In a carefully prepared and well-crafted statement that he read the first time he met with the media after declaring he would return to BYU for his senior season, Childs explained that his decision to take his name out of the NBA draft was based on time.
“I’m going to be able to be a pro for a really long time. But I only have one more year to do something special here,” Childs said. “I owe it to this school, to my teammates, to come back and do something amazing. I just want to go out and do something special for BYU.”
Make no mistake: the former Bingham High star who has proven himself at every level he’s played will be a professional basketball player. Whether he is drafted or not, he’ll get a chance to prove that he belongs in the NBA, too.

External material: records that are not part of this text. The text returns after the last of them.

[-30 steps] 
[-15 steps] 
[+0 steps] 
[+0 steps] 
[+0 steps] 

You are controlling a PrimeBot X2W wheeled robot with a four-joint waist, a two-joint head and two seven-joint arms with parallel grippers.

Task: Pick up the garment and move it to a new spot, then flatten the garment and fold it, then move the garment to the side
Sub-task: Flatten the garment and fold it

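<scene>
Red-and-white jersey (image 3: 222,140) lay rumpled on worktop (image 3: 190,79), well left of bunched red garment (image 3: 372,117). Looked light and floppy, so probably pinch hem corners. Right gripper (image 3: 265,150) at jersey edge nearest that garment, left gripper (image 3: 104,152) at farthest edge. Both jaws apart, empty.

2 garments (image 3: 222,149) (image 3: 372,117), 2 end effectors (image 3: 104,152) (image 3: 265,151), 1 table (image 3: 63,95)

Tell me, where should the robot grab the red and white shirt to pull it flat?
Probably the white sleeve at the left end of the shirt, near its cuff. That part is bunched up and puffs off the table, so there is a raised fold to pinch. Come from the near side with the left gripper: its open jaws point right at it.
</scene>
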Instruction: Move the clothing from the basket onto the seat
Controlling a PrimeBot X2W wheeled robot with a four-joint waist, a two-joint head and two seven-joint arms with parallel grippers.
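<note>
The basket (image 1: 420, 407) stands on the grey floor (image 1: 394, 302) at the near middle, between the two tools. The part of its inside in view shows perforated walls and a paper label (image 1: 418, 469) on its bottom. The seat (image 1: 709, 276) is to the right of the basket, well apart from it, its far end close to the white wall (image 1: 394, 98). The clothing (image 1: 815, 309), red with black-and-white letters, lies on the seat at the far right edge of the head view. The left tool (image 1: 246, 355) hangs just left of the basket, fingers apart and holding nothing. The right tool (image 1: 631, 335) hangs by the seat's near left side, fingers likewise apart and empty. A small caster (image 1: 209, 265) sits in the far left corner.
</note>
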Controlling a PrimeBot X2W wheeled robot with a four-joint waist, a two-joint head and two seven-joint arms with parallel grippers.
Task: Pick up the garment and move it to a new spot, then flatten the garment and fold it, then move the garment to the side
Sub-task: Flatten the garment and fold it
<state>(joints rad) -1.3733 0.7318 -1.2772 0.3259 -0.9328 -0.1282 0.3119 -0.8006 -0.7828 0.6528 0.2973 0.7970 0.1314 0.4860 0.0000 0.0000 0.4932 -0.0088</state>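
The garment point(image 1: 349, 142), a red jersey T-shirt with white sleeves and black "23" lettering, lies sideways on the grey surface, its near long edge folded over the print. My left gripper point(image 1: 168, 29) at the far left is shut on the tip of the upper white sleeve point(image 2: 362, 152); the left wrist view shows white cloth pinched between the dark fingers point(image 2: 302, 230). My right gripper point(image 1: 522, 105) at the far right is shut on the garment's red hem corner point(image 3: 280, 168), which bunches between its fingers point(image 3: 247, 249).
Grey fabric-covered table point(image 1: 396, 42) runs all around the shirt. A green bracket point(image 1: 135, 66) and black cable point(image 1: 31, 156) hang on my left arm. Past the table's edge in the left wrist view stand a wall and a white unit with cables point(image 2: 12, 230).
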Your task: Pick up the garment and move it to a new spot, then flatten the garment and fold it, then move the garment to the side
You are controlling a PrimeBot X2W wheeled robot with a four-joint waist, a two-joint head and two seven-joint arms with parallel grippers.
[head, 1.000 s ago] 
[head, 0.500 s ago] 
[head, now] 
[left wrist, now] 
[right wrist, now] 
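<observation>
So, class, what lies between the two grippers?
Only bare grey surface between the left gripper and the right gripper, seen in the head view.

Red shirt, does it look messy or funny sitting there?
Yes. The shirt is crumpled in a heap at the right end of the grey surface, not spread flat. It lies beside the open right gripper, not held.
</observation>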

Is he a draft pick? Is he an NBA rotation player? Is he a future star in the making? Or is he a Euroleague standup, like many BYU alums that have gone before him?
Only time will answer those questions. But whatever you think of Childs, one thing is certain: His announcement, even his desire, to return to school is unique.
Just consider the numbers.
In 2016 — before the NCAA allowed underclassmen to “test the waters” of the NBA draft, receive feedback from scouts and executives, and still return with remaining eligibility — college basketball saw plenty of would-be all-stars take their shot at the big leagues. Of the 117 underclassmen who declared that year, 59 of them stayed in the draft.
A year later, 64 of 137 declared underclassmen remained draft eligible.
When the NCAA relaxed its restrictions around prospects, agents and NBA teams a year ago, there were 181 underclassmen who declared in some form or fashion that they wanted to “test the waters” of an NBA career. At the time, 79 of them returned to school.
Then this year, after all the workouts, the combine and the invitationals, 90 underclassmen out of 175 who declared intentions stayed in the draft.
Consider this: There are 60 slots available to NBA franchises on draft nights. And while many teams will select star underclassmen and “one-and-dones” like Zion Williamson of Duke, others will determine their best value lies in a four-year senior, a veteran of college basketball, an experienced guard, or an international player who can circumvent the rules installed by the loose partnership between the NCAA and the NBA.
But in the best-case scenario, one of three underclassmen in this year’s class won’t hear their name called on draft night. Their shot at the NBA will come through summer league, the NBA G League, or developmental time in top leagues in Spain, Italy, Russia or Australia.
Childs was projected by many to be among that group. He could've begun his career and earned a paycheck while working on his craft. Instead, for the second year in a row, he selected the other path.
The one that won’t allow Childs to be paid, outside of cost-of-attendance stipends and scholarships doled out on a monthly basis in the Marriott Center locker room, along with the perks of said locker room — one that rivals many facilities with professional clubs around the world. It's the path that will allow him to work on his 3-point shooting and perimeter defense in the Annex, but only between classes of American history or algebra or western civilization.
The one that means at this time in a year, Childs won’t need to make an official declaration for the draft, because he will (presumably) use up his four years of eligibility.
And you know what? Yoeli Childs is OK with that. Because college basketball isn’t about paychecks or promotions or six-figure salaries.
It’s about competitiveness, sure, and getting to that elusive Final Four — a goal of every Division I team in American, whether they will admit to it or not, haphazard or not.
Childs had that opportunity. A few teams, mostly from Europe, offered him “what some people would consider is a significant amount of money” to play a game he loves. He turned it down for the brotherhood and relationships — the kinds of things that will last longer than the cash, cars, houses and anything else a professional contract can buy.
“It’s really fun to have that unique opportunity to be a college athlete, to have teammates that love you and want to see you succeed,” Childs said. “I’m really excited to be with a group of guys who cares about me so much and I care about them so much. They really are like brothers to me.”
At the end of his career professional possibilities will be there, as they are for all college students after earning their degree. It’s why parents send their children to college, why they put them through academic rigors or travel baseball or soccer academies of the highest level: to get an opportunity, to earn a living, to become a professional and improve their lives in ways some parents never had.
Yoeli Childs will get that opportunity someday. Zion Williamson, Ja Morant, R.J. Barrett and Kyle Guy, to name a few, will have that opportunity first.
And that’s OK with Childs.
“If I played this game just for money, I wouldn’t be where I am at right now,” he said. “Obviously, it’s important to take care of your family. But I love a lot of things about this game, and money is definitely not at the top of that list.”